Find your motivation 

I’m not going to sugarcoat it. Saving money isn’t easy, but what really kept me motivated was the purpose of my money. 

So I put the inspiration directly in front of me — placing a photo of my dream home on my fridge. Every day I’d see the photo of the house and it reminded me of my goal and helped motivate me to keep working hard.

Lovepreet Mann, a member of ACU’s Mobile Mortgage Specialist team

And I did work hard for those three years, taking on additional jobs, being very conscious of where and how I was spending my money, saving every penny, and removing unnecessary expenses. It was a challenge, one I’d set for myself, but well worth it. I know that not everyone is in a position to turbocharge their savings the way I did — I had no kids, for example — but anyone can take some lessons from my journey to reach their savings goals. 

It’s likely you have some advantages that will help in your own savings journey. Lovepreet Mann, a member of ACU’s Mobile Mortgage Specialist team, has helped many members navigate buying a home when they have received a gifted down payment. Gifted down payments are just as they sound, funds received from family or friends that are to be used towards a downpayment, and they aren’t taxable. When added to your savings they can bring you closer to owning property. Also, remember the funds in your RRSP can be used towards buying real estate.

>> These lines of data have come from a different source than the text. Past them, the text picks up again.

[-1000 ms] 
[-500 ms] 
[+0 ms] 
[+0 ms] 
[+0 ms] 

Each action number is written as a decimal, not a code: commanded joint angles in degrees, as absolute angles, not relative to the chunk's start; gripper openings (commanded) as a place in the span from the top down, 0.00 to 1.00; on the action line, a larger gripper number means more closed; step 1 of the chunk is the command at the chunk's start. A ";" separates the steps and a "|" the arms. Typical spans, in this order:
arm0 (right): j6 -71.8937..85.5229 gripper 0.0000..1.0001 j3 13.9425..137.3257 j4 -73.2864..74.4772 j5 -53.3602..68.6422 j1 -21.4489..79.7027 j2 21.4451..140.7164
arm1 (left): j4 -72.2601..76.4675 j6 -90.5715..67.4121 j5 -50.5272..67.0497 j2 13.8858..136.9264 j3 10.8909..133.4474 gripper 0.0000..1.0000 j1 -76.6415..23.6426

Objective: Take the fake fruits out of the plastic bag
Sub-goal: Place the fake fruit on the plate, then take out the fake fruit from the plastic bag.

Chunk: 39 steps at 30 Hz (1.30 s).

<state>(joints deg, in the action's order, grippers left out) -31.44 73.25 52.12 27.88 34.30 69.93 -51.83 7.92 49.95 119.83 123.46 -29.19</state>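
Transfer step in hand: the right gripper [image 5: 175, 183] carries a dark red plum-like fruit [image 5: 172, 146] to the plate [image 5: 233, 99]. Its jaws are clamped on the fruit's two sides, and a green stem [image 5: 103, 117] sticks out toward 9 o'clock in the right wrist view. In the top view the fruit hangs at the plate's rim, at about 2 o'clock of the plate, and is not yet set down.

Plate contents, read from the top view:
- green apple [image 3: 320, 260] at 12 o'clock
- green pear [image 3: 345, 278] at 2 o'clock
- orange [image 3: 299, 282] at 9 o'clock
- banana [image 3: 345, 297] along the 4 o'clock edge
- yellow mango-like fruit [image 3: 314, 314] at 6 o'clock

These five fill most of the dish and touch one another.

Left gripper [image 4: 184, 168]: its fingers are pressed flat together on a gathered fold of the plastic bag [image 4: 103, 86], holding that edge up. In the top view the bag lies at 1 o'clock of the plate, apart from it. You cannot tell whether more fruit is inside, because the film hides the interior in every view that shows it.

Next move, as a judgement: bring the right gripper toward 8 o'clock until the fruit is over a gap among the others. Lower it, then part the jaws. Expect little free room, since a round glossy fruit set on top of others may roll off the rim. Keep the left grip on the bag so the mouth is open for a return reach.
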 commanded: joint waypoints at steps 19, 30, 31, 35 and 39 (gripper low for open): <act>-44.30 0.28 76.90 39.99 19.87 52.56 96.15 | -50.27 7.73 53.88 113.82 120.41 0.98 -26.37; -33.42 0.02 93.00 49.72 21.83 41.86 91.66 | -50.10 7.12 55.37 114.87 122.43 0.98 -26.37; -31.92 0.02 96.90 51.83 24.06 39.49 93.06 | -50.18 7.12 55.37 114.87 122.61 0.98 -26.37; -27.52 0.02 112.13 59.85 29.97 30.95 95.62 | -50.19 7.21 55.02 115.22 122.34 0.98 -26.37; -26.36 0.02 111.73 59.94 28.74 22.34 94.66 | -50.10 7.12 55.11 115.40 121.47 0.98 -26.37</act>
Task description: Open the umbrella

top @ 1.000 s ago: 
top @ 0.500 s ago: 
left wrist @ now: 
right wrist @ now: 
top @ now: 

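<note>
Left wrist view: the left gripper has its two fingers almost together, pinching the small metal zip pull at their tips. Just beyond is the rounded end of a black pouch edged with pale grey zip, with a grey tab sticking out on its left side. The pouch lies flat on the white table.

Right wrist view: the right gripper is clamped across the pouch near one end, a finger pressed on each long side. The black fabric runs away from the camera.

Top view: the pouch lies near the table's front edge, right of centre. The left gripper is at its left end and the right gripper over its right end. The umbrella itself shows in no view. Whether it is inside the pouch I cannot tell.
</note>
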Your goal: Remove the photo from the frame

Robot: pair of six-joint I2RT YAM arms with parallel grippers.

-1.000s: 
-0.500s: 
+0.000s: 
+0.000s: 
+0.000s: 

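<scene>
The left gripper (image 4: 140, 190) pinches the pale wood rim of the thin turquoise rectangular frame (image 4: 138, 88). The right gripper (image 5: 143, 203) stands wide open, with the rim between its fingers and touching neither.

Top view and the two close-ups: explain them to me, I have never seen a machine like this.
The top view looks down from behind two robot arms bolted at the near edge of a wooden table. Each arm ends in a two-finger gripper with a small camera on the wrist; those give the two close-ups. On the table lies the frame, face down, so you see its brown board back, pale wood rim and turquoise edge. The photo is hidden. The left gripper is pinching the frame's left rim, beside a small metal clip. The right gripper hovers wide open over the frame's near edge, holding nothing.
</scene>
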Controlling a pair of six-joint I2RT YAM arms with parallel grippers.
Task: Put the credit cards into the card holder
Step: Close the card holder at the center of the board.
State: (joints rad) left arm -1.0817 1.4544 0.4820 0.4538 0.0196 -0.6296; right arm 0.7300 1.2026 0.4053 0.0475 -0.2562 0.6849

Saving and smart investing go hand-in-hand

While saving money is a good first step, you’ll also want your money to grow. To help accomplish this, I saved my money in a Tax-Free Savings Account (TFSA). Paying less tax helped my money grow even faster.

TFSA Savings Plan

Don’t worry if you don’t have a comprehensive savings and investment plan yet. Your ACU financial advisor can work with you to learn more about your life goals and then map out a plan to help get you there.

When you’re ready, the mortgage team can guide you through the steps to secure a mortgage, and the Mobile Mortgage Specialists can set up a convenient place and time to meet. Buying a home can be a challenge, and ACU will support you every step of the way.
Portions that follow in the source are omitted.